**Problem details**
One part of the entries below is wanted: the lines from the one containing "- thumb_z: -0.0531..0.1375" through the one containing "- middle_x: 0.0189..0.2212". Write those out exactly and nothing else.

[Records drawn from a dataset]

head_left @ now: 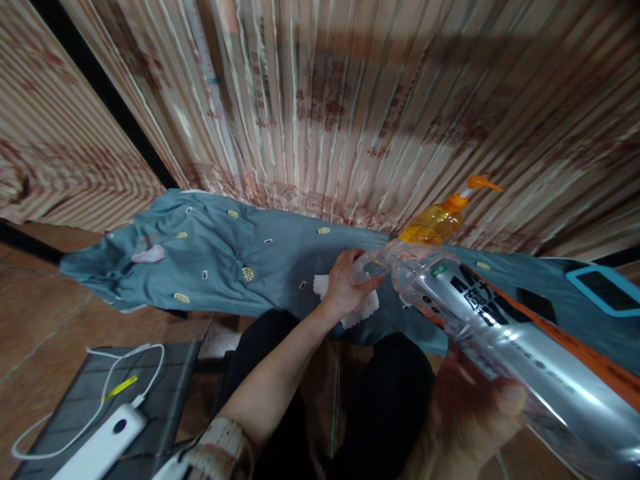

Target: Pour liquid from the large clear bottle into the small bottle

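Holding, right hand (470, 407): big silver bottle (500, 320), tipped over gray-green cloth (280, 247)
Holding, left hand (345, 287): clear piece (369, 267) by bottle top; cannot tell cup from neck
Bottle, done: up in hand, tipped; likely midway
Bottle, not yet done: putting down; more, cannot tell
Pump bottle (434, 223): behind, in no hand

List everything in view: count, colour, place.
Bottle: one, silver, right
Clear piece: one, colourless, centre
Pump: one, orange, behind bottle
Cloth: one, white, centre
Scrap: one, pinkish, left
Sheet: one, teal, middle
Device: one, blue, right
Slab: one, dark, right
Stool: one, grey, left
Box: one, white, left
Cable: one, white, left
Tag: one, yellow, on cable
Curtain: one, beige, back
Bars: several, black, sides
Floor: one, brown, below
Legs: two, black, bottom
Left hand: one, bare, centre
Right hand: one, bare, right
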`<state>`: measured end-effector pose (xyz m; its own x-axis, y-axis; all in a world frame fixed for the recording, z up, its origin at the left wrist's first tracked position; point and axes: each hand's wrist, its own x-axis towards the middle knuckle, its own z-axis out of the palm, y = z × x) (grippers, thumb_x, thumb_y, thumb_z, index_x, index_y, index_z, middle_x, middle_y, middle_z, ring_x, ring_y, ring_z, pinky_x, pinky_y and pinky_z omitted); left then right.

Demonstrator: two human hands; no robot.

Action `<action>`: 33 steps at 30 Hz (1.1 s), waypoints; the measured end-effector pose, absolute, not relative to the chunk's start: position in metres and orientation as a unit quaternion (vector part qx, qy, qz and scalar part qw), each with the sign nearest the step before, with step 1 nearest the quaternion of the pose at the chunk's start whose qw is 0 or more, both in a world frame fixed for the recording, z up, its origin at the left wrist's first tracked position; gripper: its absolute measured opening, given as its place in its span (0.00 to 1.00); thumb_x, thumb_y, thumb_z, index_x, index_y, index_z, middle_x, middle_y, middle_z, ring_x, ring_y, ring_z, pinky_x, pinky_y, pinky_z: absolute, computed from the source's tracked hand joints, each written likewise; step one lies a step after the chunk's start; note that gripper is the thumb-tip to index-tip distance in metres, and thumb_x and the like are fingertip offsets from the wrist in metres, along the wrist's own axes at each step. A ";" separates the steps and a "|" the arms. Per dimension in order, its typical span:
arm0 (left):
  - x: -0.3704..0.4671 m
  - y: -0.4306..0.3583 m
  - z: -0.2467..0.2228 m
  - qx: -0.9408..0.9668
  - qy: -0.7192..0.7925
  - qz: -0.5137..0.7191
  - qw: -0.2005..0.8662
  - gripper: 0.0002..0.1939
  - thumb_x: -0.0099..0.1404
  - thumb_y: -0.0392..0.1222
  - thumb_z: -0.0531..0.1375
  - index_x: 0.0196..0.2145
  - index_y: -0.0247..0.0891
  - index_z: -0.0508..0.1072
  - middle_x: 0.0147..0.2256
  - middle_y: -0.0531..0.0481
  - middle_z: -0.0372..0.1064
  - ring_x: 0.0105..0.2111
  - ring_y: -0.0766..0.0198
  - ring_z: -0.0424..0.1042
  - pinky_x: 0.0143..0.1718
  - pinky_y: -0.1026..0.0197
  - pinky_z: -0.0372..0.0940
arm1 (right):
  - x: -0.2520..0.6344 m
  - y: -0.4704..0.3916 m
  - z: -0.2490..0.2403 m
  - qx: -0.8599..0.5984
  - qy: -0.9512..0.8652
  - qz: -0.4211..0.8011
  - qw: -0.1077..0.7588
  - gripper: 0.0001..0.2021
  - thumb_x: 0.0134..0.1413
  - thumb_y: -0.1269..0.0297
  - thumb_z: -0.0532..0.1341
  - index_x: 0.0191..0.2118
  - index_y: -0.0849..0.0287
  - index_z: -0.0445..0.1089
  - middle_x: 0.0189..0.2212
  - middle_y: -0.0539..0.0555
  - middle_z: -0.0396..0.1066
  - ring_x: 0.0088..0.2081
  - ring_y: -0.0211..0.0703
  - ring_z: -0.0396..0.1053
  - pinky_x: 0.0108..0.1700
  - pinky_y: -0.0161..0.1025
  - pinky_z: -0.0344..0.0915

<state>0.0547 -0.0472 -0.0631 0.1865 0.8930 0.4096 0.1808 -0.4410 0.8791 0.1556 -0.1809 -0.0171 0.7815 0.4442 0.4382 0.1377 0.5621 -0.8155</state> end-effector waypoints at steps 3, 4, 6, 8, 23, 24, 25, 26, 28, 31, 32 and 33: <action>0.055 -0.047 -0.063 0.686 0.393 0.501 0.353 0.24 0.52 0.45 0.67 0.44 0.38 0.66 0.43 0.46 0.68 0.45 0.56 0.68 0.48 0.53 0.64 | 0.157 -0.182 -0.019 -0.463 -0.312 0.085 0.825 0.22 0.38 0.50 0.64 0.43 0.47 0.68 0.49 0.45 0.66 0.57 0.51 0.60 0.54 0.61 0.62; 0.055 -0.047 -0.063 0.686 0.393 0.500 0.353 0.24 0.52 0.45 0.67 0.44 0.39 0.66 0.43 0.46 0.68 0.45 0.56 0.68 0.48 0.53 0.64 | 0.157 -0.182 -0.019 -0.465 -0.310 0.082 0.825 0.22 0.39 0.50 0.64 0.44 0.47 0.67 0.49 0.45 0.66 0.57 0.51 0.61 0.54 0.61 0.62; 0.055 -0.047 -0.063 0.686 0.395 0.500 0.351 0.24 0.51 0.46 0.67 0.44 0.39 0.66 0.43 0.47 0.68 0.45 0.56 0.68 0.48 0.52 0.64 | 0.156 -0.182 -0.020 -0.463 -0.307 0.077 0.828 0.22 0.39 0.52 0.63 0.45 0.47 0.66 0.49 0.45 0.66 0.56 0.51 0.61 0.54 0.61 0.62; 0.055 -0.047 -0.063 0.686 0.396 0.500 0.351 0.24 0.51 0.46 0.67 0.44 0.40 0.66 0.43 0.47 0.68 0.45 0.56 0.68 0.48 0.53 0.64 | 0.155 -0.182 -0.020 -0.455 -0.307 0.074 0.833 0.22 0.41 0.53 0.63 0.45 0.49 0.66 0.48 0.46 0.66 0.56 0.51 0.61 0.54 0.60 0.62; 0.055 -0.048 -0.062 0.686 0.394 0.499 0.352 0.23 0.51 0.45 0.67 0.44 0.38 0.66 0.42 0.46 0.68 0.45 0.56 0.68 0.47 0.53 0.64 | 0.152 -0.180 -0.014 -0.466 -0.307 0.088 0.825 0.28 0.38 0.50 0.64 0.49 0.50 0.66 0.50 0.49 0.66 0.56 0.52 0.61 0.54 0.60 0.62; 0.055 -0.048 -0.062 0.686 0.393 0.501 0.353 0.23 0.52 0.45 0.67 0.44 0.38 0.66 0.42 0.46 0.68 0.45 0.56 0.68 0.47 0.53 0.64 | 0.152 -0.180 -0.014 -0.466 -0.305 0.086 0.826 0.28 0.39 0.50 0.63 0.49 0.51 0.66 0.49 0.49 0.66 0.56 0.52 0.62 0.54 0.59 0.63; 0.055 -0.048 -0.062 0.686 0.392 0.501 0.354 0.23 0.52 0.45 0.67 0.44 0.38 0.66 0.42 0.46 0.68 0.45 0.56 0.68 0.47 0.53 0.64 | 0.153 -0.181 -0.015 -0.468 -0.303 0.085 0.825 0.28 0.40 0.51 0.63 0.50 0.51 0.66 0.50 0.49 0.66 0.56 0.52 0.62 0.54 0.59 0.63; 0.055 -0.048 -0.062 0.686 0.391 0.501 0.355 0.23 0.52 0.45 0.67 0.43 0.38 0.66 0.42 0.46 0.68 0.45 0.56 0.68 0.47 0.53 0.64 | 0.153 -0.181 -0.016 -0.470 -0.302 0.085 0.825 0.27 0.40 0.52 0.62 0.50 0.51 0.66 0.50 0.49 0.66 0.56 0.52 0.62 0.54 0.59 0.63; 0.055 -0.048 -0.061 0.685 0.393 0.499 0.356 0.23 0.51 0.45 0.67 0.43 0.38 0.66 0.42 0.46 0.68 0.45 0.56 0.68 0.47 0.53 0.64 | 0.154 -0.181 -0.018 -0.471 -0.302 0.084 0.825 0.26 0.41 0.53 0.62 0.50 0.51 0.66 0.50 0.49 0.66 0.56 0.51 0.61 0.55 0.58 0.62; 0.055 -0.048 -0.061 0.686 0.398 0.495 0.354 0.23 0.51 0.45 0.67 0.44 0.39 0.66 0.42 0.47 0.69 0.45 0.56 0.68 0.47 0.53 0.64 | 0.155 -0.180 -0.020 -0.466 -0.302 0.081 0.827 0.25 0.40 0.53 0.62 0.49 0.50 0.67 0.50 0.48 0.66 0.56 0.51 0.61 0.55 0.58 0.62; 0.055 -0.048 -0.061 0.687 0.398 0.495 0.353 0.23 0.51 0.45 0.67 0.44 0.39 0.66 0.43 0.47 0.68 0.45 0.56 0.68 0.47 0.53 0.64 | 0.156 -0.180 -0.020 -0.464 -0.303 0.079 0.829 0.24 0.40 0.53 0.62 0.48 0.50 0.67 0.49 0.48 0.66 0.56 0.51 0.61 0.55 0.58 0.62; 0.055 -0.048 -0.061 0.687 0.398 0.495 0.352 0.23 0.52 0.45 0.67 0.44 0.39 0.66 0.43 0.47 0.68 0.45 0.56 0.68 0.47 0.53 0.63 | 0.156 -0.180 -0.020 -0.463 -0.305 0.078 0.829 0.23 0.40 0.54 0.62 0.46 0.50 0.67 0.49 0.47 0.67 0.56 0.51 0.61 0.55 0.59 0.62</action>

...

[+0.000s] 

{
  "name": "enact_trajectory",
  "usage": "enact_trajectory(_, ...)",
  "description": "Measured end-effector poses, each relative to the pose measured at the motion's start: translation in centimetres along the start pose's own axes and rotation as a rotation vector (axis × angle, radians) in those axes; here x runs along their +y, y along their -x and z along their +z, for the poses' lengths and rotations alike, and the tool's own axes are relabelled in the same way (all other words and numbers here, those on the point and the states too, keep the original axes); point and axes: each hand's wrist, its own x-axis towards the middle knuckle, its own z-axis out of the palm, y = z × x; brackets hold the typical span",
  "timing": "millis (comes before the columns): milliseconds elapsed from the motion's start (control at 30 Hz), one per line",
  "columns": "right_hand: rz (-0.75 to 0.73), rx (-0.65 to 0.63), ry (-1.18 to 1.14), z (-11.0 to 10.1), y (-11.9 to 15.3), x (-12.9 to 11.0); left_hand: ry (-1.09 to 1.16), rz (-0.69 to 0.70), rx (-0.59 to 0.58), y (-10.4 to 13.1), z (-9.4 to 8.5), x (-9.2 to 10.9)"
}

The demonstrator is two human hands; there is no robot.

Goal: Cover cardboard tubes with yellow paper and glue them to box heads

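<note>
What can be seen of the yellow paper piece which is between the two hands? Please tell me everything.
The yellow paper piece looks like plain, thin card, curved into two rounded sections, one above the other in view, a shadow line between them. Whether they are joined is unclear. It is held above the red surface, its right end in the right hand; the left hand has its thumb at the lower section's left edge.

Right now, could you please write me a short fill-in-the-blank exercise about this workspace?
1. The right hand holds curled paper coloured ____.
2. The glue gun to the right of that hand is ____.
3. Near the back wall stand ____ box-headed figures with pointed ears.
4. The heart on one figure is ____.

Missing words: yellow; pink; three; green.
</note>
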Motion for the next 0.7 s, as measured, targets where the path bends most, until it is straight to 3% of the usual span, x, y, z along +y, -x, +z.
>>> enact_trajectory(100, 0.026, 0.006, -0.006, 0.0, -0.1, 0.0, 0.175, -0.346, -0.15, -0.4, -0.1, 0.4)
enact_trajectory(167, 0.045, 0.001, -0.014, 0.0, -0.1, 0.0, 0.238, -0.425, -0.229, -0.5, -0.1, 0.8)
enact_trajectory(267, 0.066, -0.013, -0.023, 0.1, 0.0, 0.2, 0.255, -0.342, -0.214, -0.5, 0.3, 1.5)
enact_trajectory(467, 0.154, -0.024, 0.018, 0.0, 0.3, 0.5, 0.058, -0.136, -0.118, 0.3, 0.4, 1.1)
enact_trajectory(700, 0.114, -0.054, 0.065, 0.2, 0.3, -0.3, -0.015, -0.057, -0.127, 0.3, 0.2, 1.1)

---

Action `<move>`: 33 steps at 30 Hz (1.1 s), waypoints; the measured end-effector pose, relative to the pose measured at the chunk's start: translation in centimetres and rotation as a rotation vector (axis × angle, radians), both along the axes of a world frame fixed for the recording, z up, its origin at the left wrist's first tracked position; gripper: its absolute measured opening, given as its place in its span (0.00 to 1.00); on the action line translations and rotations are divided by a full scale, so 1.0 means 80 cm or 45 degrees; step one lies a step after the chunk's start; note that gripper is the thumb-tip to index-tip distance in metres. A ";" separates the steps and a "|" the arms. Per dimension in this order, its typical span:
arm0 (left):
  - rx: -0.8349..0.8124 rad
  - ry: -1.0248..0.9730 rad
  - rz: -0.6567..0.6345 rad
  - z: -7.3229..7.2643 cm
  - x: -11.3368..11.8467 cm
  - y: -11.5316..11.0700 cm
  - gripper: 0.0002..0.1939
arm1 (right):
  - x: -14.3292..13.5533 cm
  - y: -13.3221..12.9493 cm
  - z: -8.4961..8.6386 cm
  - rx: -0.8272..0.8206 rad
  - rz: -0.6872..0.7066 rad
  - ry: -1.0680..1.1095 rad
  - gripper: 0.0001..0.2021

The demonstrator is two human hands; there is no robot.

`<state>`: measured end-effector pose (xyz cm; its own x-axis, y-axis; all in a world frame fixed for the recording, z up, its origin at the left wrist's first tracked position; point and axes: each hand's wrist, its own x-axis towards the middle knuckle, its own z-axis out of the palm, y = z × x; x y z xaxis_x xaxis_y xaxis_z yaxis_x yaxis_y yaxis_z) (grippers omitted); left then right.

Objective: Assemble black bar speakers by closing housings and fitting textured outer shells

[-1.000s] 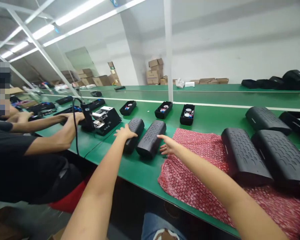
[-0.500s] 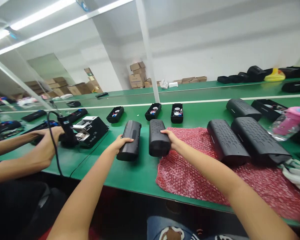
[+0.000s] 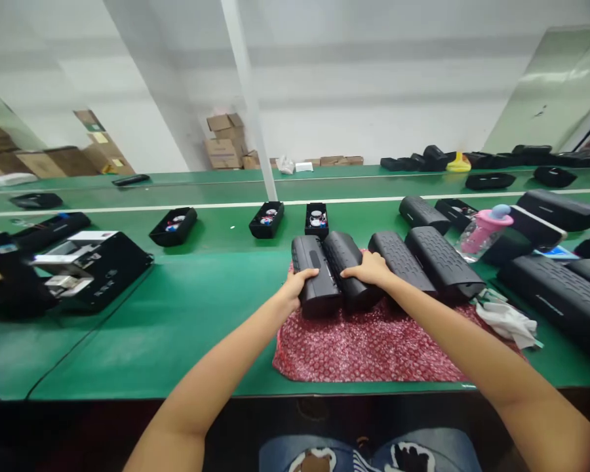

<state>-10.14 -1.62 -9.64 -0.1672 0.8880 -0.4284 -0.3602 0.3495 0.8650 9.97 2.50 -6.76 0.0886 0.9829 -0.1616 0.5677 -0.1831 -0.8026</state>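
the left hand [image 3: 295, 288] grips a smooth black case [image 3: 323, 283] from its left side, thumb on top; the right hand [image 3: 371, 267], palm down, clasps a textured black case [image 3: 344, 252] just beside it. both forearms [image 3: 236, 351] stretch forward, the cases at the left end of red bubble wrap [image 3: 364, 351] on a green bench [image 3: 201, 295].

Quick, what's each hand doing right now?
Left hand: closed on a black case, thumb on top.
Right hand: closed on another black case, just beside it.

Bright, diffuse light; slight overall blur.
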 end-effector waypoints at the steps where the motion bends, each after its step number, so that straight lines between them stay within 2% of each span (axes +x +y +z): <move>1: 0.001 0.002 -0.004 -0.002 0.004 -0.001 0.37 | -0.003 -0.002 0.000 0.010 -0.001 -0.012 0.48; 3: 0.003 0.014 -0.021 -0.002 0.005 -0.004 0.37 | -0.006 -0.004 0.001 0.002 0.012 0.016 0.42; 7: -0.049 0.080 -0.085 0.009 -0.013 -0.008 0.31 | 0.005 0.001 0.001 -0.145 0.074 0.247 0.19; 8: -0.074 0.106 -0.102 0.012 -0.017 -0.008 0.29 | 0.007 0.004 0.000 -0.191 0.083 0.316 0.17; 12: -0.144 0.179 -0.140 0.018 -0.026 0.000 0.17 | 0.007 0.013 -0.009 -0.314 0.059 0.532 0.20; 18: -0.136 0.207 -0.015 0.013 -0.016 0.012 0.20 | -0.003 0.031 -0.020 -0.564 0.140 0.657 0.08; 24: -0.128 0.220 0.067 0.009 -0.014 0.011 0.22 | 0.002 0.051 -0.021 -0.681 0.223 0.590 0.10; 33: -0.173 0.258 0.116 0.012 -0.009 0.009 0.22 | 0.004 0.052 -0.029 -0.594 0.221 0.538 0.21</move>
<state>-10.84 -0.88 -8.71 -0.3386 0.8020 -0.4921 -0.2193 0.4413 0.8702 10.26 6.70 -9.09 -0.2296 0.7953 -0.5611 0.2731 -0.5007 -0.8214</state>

**Task solution**
  - thumb_z: -0.0531..0.1375
  - index_x: 0.0196..0.2145
  - index_y: -0.0247..0.0891
  - index_z: -0.0508..0.1072
  - middle_x: 0.0147..0.2256
  - middle_y: -0.0531..0.0481
  - middle_z: -0.0372..0.1064
  - ring_x: 0.0105..0.2111
  - ring_y: -0.0766..0.0198
  - ring_z: -0.0424..0.1042
  - pinky_x: 0.0143..0.1718
  - pinky_y: -0.1026..0.0197
  - pinky_z: -0.0372..0.0940
arm1 (right):
  - x: -0.2520..0.6344 m
  - y: -0.4704..0.3916 m
  - z: -0.2490..0.2403 m
  - qx: -0.8599..0.5984
  - qy: -0.9512..0.8652
  - qz: -0.4211..0.8011
  - qw: -0.1077..0.7588
  - gripper: 0.0001..0.2021
  - thumb_x: 0.0134..0.1413
  - thumb_y: -0.1269..0.0297
  - thumb_z: -0.0532..0.1341
  - index_x: 0.0191..0.2118
  - index_y: -0.0849..0.0287
  - index_z: -0.0445..0.1089
  - middle_x: 0.0189..0.2212

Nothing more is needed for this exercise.